Take the material below and output exactly the run of lines from the one containing "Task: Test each" down to the one containing "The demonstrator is", with both included.

◆ Dataset records ◆
══════

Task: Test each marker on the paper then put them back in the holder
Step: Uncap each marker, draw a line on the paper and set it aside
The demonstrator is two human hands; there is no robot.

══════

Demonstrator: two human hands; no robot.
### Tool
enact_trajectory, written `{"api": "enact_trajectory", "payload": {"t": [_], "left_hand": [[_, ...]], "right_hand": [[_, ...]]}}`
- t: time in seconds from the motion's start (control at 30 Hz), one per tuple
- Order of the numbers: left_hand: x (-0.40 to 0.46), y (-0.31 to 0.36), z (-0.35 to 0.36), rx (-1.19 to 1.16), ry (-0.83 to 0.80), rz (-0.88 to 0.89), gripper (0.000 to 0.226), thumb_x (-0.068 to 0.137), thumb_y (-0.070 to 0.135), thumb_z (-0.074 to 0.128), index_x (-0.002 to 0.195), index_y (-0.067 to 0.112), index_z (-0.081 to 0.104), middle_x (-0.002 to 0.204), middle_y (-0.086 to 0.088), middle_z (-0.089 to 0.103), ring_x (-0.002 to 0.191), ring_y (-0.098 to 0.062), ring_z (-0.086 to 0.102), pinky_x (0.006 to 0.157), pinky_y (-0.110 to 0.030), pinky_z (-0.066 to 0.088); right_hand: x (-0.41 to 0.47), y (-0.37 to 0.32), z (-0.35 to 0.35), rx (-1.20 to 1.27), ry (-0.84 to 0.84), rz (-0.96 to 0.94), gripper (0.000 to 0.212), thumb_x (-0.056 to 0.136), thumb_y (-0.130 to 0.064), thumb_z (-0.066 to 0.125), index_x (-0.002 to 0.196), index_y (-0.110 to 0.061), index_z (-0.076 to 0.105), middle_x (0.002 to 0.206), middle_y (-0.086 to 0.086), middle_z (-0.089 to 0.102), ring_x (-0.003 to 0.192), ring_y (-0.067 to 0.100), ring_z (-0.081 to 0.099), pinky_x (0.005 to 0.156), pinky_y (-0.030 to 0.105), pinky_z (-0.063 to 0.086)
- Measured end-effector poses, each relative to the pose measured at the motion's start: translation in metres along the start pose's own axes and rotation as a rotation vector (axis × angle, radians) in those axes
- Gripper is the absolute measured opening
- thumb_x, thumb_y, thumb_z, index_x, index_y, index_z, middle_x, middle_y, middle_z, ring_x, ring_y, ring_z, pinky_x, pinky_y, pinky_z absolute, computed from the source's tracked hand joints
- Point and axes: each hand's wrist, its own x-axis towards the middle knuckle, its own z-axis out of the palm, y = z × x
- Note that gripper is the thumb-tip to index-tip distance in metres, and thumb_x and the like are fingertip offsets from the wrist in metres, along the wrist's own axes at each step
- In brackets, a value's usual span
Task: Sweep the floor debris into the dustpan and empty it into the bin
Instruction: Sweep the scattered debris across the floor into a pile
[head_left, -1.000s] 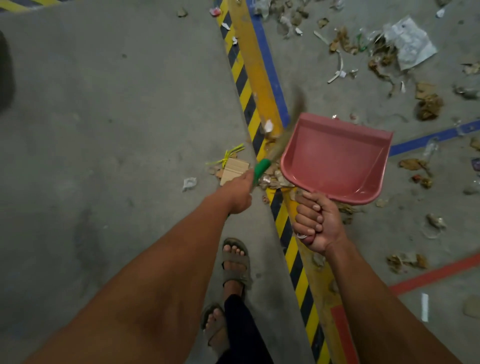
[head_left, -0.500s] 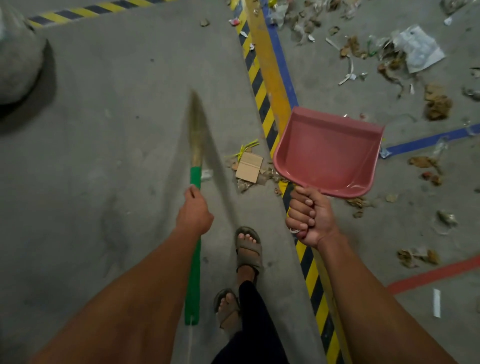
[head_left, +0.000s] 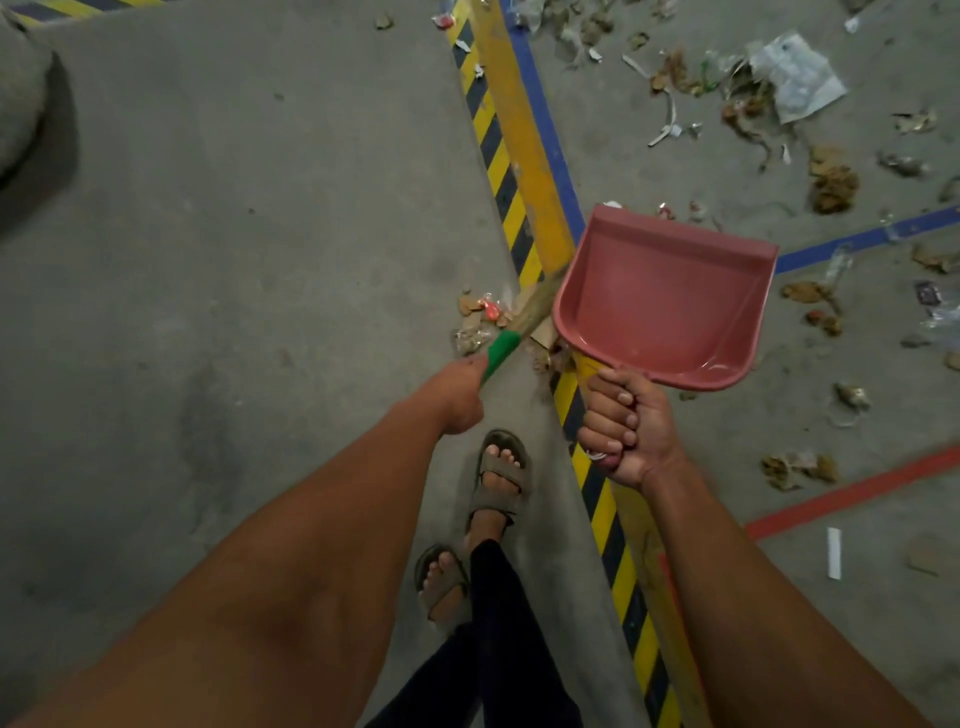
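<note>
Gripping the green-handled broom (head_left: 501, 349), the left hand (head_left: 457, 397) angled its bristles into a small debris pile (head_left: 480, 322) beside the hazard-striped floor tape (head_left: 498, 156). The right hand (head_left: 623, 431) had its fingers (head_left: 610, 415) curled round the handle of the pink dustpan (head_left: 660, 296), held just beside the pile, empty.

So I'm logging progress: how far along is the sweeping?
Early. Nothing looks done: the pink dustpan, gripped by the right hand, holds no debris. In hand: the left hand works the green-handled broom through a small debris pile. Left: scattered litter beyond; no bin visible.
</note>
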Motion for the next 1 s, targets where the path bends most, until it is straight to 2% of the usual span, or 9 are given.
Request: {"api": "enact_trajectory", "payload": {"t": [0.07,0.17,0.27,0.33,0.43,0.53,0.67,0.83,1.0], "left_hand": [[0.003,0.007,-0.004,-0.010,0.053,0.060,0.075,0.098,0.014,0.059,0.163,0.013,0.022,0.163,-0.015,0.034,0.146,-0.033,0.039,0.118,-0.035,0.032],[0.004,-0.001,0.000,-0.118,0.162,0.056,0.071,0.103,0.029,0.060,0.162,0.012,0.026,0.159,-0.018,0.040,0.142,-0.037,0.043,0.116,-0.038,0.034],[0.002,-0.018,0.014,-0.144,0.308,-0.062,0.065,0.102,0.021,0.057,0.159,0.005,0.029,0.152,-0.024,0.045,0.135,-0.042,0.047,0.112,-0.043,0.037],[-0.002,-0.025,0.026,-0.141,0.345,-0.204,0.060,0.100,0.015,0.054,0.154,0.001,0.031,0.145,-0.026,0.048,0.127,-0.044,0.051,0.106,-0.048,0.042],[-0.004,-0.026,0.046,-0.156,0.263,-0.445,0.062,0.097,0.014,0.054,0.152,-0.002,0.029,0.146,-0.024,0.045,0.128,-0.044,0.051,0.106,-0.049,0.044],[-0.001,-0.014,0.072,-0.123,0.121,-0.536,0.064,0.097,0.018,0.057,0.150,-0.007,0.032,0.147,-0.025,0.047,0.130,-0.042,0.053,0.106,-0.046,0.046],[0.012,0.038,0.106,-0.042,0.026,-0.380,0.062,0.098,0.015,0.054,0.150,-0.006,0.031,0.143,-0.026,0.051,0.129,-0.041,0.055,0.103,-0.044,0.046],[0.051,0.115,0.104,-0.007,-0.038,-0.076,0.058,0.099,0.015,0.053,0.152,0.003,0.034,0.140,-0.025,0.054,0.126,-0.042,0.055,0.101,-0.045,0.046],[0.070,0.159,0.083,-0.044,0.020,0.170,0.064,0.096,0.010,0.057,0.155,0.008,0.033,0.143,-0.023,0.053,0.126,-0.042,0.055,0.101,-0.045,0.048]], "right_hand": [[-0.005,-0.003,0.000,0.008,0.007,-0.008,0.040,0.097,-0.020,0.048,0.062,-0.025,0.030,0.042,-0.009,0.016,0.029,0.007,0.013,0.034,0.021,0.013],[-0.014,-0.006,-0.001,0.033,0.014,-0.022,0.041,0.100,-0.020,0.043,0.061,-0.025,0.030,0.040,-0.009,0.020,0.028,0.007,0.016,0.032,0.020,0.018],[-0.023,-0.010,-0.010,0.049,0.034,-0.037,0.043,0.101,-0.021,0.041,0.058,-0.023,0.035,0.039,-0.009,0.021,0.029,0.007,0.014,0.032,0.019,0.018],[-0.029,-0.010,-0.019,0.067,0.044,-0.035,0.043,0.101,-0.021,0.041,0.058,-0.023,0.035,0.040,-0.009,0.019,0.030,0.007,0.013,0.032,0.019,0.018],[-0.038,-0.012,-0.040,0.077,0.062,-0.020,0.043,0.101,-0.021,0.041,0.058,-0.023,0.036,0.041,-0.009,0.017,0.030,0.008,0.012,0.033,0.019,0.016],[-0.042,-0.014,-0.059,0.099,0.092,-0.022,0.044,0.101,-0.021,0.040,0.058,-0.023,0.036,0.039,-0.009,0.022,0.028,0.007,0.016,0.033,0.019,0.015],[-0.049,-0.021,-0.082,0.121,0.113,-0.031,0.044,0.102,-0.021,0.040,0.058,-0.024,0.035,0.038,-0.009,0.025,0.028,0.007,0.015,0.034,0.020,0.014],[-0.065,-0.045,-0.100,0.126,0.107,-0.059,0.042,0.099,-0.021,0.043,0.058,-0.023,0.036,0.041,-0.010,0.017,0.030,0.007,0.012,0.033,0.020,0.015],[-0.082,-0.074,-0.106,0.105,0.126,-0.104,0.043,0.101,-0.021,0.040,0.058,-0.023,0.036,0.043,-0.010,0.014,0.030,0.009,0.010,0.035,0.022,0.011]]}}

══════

◆ Written reply ◆
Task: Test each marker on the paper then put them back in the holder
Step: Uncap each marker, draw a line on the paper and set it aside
The demonstrator is two human hands; there is no robot.

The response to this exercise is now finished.